PGI User Forum
 SearchSearch   MemberlistMemberlist     RegisterRegister   ProfileProfile    Log inLog in 

Free OpenACC Webinar

simple multi-gpu test program not working

 
Post new topic   Reply to topic    PGI User Forum Forum Index -> Accelerator Programming
View previous topic :: View next topic  
Author Message
brush



Joined: 26 Jun 2012
Posts: 44

PostPosted: Wed Jun 12, 2013 12:09 pm    Post subject: simple multi-gpu test program not working Reply with quote

I wrote a short fortran program using OMP + ACC. All it does it set a(i)=i in parallel, so the array would read 1, 2, 3, 4...

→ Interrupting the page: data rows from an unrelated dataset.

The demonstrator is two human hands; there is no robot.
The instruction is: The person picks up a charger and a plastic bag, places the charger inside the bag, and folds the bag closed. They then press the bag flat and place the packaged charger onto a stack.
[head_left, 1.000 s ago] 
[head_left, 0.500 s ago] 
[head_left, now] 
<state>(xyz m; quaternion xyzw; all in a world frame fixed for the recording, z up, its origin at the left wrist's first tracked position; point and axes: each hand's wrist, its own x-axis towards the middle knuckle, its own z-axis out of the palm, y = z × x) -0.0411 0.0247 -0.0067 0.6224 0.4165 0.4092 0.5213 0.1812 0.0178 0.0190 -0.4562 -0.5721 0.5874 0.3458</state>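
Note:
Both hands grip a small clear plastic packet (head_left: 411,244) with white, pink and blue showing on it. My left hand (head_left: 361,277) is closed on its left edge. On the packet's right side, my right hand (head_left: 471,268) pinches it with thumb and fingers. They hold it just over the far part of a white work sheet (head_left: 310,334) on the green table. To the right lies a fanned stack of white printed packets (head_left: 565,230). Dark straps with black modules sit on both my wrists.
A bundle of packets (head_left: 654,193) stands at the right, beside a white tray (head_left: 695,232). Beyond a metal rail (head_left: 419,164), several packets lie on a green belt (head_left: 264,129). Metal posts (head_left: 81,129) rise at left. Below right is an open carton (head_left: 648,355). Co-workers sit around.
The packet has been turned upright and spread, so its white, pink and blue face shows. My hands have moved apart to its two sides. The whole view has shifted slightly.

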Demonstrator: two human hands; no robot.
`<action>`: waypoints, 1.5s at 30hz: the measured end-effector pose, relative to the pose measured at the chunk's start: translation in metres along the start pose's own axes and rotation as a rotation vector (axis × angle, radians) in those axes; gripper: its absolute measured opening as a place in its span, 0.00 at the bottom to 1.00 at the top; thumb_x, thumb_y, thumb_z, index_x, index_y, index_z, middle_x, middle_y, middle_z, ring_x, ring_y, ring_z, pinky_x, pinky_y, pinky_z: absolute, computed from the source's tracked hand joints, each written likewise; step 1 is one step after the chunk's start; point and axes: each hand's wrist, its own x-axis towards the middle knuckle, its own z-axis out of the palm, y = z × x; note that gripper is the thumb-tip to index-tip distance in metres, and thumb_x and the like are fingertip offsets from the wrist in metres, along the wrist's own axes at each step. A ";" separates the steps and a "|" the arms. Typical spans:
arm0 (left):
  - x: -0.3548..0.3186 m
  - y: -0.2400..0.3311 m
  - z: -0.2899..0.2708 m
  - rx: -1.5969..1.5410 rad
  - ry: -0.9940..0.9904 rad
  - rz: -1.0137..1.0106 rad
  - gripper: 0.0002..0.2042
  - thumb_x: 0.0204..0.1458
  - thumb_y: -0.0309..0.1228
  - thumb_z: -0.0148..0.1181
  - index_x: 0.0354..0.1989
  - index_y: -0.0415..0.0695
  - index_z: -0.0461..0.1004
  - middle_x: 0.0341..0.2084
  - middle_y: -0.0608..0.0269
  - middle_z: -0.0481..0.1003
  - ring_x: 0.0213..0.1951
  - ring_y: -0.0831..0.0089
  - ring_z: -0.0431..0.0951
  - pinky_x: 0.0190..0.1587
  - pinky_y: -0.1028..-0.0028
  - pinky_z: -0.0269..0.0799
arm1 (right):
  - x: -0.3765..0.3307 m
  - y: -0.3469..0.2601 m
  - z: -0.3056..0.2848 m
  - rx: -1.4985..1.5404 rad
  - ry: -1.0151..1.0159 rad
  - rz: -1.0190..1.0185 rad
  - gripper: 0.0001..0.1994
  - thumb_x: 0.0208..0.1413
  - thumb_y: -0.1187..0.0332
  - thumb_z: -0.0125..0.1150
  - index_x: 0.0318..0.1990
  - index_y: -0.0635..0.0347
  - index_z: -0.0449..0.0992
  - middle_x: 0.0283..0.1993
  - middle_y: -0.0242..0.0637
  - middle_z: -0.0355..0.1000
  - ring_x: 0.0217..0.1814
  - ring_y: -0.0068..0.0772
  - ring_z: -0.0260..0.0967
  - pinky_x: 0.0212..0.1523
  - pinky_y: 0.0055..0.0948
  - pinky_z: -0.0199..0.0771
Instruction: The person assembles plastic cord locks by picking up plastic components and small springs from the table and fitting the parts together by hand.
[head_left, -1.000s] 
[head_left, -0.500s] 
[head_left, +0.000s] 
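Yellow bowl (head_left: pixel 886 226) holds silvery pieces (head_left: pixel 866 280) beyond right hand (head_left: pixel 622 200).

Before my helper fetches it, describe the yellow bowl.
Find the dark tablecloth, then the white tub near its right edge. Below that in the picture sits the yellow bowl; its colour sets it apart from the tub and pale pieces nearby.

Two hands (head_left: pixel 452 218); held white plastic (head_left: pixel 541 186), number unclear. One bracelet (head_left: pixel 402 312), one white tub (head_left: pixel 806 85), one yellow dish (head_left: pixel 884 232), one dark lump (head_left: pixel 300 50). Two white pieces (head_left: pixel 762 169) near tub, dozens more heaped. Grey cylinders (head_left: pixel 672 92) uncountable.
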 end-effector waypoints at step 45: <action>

The entire code and my compile command:
pgfortran -Minfo -mp -acc -o test test.f
Code:
      program test
      use OMP_LIB

      integer myid,i,N,chunk
      integer a(1:100)

      N = size(a)
      chunk=N/2       ! hardcoded for 2 OMP threads

      call omp_set_num_threads(2)

!$OMP PARALLEL PRIVATE(myid) SHARED(a)
      myid = OMP_GET_THREAD_NUM()
      call acc_set_device_num(myid,acc_device_nvidia)

!$acc kernels do
      do i=myid*chunk+1,myid*chunk+chunk   ! 0th thread does first half
         a(i)=i
      enddo
!$OMP END PARALLEL

      end


At first I thought it was working correctly, because the array a has the expected values and the compiler output seemed okay. However, setting PGI_ACC_TIME=1 shows:
Code:
Accelerator Kernel Timing data
/home/ben/scratch/test.f
  test  thread=0  NVIDIA  devicenum=0
    time(us): 84
    16: compute region reached 1 time
        17: kernel launched 2 times
            grid: [1]  block: [64]
             device time(us): total=22 max=16 min=6 avg=11
            elapsed time(us): total=350 max=327 min=23 avg=175
        20: data copyout reached 2 times
             device time(us): total=62 max=43 min=0 avg=31
/home/ben/scratch/test.f
  test  thread=1  NVIDIA  devicenum=0
    time(us): 0
    16: compute region reached 1 time


or occasionally:
Code:
Accelerator Kernel Timing data
/home/ben/scratch/test.f
  test  thread=0  NVIDIA  devicenum=0
    time(us): 55
    16: compute region reached 1 time
        17: kernel launched 1 time
            grid: [1]  block: [64]
             device time(us): total=32 max=32 min=32 avg=32
            elapsed time(us): total=49 max=49 min=49 avg=49
        20: data copyout reached 1 time
             device time(us): total=23 max=23 min=23 avg=23
/home/ben/scratch/test.f
  test  thread=1  NVIDIA  devicenum=0
    time(us): 22
    16: compute region reached 1 time
        17: kernel launched 1 time
            grid: [1]  block: [64]
             device time(us): total=11 max=11 min=11 avg=11
            elapsed time(us): total=18 max=18 min=18 avg=18
        20: data copyout reached 1 time
             device time(us): total=11 max=11 min=11 avg=11



So it seems I am only using one of the two GPUs, since both threads show devicenum=0.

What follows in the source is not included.